## Exercise goal
Print out the entries that follow exactly, missing none.

## Study material
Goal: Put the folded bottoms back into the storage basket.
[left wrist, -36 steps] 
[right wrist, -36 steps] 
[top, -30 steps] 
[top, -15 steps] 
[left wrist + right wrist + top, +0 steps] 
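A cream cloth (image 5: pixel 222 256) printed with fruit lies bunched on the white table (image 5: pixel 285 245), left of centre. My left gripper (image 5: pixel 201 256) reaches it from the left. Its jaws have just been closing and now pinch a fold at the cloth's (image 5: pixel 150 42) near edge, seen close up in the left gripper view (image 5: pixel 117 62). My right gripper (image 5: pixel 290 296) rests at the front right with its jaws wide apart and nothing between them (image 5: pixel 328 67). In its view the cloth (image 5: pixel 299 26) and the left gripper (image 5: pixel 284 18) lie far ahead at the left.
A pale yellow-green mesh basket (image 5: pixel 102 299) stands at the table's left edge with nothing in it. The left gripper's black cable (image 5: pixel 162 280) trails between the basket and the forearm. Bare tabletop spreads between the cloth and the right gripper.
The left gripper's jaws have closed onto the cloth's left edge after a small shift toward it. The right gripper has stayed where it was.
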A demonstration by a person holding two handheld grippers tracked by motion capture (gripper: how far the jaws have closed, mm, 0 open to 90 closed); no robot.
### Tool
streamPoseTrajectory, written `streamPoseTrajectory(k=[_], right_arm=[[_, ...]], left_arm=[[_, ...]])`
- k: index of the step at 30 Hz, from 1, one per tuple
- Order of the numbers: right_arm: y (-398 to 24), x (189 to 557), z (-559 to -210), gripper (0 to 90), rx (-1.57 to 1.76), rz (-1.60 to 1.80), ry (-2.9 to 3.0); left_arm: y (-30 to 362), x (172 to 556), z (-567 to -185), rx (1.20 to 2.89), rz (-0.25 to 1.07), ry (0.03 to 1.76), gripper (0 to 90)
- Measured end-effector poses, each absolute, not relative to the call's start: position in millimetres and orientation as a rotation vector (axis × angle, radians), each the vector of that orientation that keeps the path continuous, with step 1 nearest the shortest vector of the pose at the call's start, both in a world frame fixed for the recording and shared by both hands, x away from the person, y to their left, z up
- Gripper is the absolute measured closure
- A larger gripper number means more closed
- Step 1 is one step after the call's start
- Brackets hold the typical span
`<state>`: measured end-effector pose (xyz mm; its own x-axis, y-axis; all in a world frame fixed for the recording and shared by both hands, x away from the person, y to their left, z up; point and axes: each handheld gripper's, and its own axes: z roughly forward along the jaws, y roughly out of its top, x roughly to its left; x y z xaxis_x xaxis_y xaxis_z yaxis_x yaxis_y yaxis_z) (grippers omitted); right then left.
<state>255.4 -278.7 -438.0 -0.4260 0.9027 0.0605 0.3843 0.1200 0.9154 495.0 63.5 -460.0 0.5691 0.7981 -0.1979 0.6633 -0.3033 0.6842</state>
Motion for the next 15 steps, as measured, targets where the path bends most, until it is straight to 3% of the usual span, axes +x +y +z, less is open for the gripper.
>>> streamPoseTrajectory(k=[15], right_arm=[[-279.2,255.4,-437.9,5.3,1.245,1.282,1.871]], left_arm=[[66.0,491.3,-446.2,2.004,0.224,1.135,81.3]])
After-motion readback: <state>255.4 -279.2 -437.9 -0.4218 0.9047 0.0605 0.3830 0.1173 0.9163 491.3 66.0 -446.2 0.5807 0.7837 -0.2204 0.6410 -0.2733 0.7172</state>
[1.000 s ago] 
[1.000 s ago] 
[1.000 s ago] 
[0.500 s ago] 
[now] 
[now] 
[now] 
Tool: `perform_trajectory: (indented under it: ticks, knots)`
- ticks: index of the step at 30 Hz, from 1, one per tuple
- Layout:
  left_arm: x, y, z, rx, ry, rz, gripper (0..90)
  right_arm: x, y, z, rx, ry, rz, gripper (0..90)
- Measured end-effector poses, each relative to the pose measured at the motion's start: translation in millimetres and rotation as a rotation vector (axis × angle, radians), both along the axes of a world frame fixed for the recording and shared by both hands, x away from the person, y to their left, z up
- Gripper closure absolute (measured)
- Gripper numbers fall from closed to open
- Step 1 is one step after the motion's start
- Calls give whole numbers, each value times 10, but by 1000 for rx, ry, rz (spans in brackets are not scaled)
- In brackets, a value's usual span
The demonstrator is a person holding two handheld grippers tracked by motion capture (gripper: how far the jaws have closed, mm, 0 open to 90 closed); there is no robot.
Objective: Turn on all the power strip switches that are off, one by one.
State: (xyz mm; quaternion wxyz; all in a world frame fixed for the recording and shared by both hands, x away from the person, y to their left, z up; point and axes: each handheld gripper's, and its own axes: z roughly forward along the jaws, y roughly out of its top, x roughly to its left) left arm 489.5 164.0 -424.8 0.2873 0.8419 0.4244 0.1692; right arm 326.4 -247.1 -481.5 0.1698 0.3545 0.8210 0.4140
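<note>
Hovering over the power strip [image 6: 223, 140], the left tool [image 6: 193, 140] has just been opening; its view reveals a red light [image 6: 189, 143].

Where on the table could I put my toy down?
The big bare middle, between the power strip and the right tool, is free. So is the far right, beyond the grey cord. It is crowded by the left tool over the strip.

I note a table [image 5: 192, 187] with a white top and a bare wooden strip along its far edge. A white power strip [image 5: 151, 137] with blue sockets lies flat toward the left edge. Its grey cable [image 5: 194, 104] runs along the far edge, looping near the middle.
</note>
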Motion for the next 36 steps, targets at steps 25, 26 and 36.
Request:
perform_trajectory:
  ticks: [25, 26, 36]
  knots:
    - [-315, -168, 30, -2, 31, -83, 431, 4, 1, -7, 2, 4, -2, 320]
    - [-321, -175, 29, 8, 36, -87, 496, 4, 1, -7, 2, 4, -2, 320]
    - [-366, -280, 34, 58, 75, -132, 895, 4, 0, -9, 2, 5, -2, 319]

## Your response
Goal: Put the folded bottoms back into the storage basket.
[left wrist, -36 steps] 
[right wrist, -36 steps] 
[top, -30 steps] 
[top, -15 steps] 
[left wrist + right wrist + top, +0 steps] 
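A cream cloth (image 5: pixel 222 256) printed with fruit lies bunched on the white table (image 5: pixel 285 245), left of centre. My left gripper (image 5: pixel 201 256) reaches it from the left. Its jaws have just been closing and now pinch a fold at the cloth's (image 5: pixel 150 42) near edge, seen close up in the left gripper view (image 5: pixel 117 62). My right gripper (image 5: pixel 290 296) rests at the front right with its jaws wide apart and nothing between them (image 5: pixel 328 67). In its view the cloth (image 5: pixel 299 26) and the left gripper (image 5: pixel 284 18) lie far ahead at the left.
A pale yellow-green mesh basket (image 5: pixel 102 299) stands at the table's left edge with nothing in it. The left gripper's black cable (image 5: pixel 162 280) trails between the basket and the forearm. Bare tabletop spreads between the cloth and the right gripper.
The left gripper's jaws have closed onto the cloth's left edge after a small shift toward it. The right gripper has stayed where it was.
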A demonstration by a person holding two handheld grippers tracked by motion capture (gripper: how far the jaws have closed, mm, 0 open to 90 closed); no robot.
### Tool
streamPoseTrajectory, written `streamPoseTrajectory(k=[_], right_arm=[[_, ...]], left_arm=[[_, ...]])`
- k: index of the step at 30 Hz, from 1, one per tuple
- Order of the numbers: right_arm: y (-398 to 24), x (189 to 557), z (-559 to -210), gripper (0 to 90), rx (-1.57 to 1.76), rz (-1.60 to 1.80), ry (-2.9 to 3.0); left_arm: y (-30 to 362), x (172 to 556), z (-567 to -185), rx (1.20 to 2.89), rz (-0.25 to 1.07), ry (0.03 to 1.76), gripper (0 to 90)
- Measured end-effector poses, each absolute, not relative to the call's start: position in millimetres and orientation as a rotation vector (axis × angle, radians), each the vector of that orientation that keeps the path continuous, with step 1 nearest the shortest vector of the pose at the call's start, both in a world frame fixed for the recording and shared by both hands, x away from the person, y to their left, z up
- Gripper is the absolute measured closure
- A larger gripper number means more closed
- Step 1 is one step after the call's start
- Brackets hold the typical span
`<state>`: measured end-effector pose (xyz mm; its own x-axis, y-axis; all in a world frame fixed for the recording and shared by both hands, x away from the person, y to their left, z up; point and axes: each handheld gripper's, and its own axes: z roughly forward along the jaws, y roughly out of its top, x roughly to its left; x y z xaxis_x xaxis_y xaxis_z yaxis_x yaxis_y yaxis_z) (grippers omitted); right then left.
<state>255.4 -278.7 -438.0 -0.4260 0.9027 0.0605 0.3843 0.1200 0.9154 495.0 63.5 -460.0 0.5691 0.7981 -0.1979 0.6633 -0.3033 0.6842</state>
Motion for the next 15 steps, as measured, targets where the path bends most, until it is straight to 3% of the usual span, axes +x +y +z, less is open for the gripper.
>>> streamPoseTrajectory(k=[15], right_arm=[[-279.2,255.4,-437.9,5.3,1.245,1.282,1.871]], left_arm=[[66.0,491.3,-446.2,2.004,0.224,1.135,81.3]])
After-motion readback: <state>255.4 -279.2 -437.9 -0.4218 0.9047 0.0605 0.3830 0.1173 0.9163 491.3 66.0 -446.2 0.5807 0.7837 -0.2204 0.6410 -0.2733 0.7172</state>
[1.000 s ago] 
[1.000 s ago] 
[1.000 s ago] 
[0.500 s ago] 
[now] 
[now] 
[now] 
Tool: `perform_trajectory: (indented under it: ticks, knots)`
- ticks: index of the step at 30 Hz, from 1, one per tuple
- Layout:
  left_arm: x, y, z, rx, ry, rz, gripper (0..90)
  right_arm: x, y, z, rx, ry, rz, gripper (0..90)
- Measured end-effector poses, each relative to the pose measured at the motion's start: translation in millimetres and rotation as a rotation vector (axis × angle, radians), both along the axes of a world frame fixed for the recording and shared by both hands, x away from the person, y to their left, z up
- Gripper closure absolute (measured)
- Gripper numbers fall from closed to open
- Step 1 is one step after the motion's start
- Calls give whole numbers, each value times 10, but by 1000 for rx, ry, rz (spans in brackets are not scaled)
- In brackets, a value's usual span
The demonstrator is a person holding two handheld grippers tracked by motion capture (gripper: how far the jaws have closed, mm, 0 open to 90 closed); there is no robot.
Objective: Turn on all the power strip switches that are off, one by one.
State: (xyz mm; quaternion wxyz; all in a world frame fixed for the recording and shared by both hands, x away from the person, y to their left, z up; point and axes: each handheld gripper's, and its own axes: z roughly forward along the jaws, y roughly out of its top, x roughly to its left) left arm 489.5 164.0 -424.8 0.2873 0.8419 0.4244 0.1692; right arm 326.4 -247.1 -481.5 0.1698 0.3545 0.8210 0.4140
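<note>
Hovering over the power strip [image 6: 223, 140], the left tool [image 6: 193, 140] has just been opening; its view reveals a red light [image 6: 189, 143].

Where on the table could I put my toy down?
The big bare middle, between the power strip and the right tool, is free. So is the far right, beyond the grey cord. It is crowded by the left tool over the strip.

I note a table [image 5: 192, 187] with a white top and a bare wooden strip along its far edge. A white power strip [image 5: 151, 137] with blue sockets lies flat toward the left edge. Its grey cable [image 5: 194, 104] runs along the far edge, looping near the middle.
</note>
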Motion for the next 36 steps, targets at steps 25, 26 and 36.
Request:
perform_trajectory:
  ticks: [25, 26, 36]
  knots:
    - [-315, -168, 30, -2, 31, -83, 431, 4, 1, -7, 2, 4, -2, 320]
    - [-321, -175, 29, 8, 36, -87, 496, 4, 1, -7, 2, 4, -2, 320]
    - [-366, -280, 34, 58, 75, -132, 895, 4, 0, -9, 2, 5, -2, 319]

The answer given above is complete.